Stored items from a collection

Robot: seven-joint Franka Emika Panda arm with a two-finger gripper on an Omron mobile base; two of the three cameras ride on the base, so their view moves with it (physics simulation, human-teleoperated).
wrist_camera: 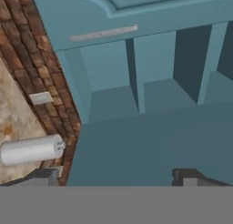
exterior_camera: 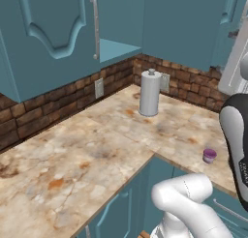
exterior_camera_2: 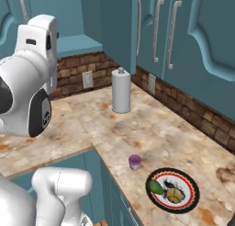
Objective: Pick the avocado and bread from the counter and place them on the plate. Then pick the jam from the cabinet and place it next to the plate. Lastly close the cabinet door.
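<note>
You had the open door (exterior_camera: 53, 34) at far left, a stiff, light panel best pushed near its long handle (exterior_camera: 95, 28). The towel roll (exterior_camera_2: 121, 91) stood far back. The jam (exterior_camera_2: 135, 161) sat just left of the plate (exterior_camera_2: 195, 192), avocado (exterior_camera_2: 156, 187) aboard. The jaws (wrist_camera: 116, 177) stood wide, empty, facing the cabinet (wrist_camera: 136, 91).

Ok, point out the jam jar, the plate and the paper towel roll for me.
jam jar (exterior_camera_2: 134, 161): right base view, on the purple side of the jar.
plate (exterior_camera_2: 192, 203): right base view, on its red-orange rim at the lower right.
paper towel roll (exterior_camera: 149, 94): left base view, on the middle of the grey roll.
</note>
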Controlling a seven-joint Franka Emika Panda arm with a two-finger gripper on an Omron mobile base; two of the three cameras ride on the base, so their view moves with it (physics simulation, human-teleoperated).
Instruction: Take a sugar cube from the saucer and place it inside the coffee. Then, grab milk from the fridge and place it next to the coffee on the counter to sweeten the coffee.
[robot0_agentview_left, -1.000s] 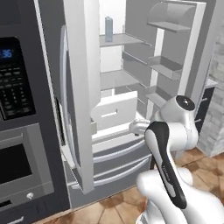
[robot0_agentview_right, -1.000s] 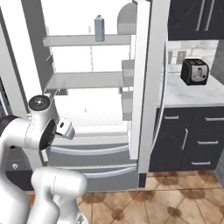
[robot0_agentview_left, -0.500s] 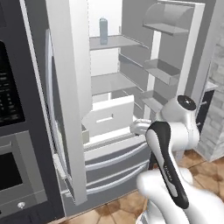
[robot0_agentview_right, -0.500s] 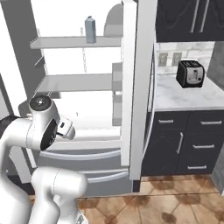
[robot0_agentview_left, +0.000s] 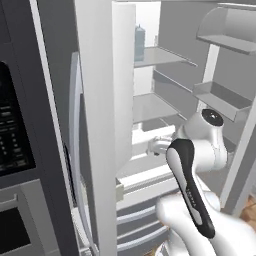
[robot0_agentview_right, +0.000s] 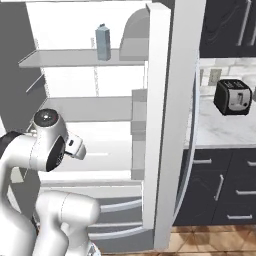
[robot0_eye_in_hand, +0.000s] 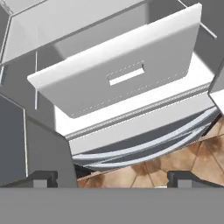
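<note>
Two doors of the fridge (robot0_agentview_right: 165, 125) stand wide open, and the milk (robot0_agentview_right: 103, 42) sits upright on the top shelf (robot0_agentview_right: 75, 59), at about 11 o'clock in the right base view and close to that shelf's front edge. From the left base view the carton (robot0_agentview_left: 139, 37) peeks out at 12 o'clock, just past the edge of the left door (robot0_agentview_left: 97, 125). Bare shelf lies on both sides of it. Down in the hand view, the gripper (robot0_eye_in_hand: 111, 178) hangs with its jaws spread wide and nothing between them, fingertips (robot0_eye_in_hand: 41, 178) at 7 and 5 o'clock. Ahead of them a white drawer front (robot0_eye_in_hand: 118, 74) with a slot handle tilts across the middle, curved rails and tiled floor (robot0_eye_in_hand: 192, 162) below. At 3 o'clock in the right base view, a black toaster (robot0_agentview_right: 233, 97) sits on the counter (robot0_agentview_right: 220, 132).
</note>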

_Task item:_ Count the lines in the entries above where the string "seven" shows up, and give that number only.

_The answer:_ 2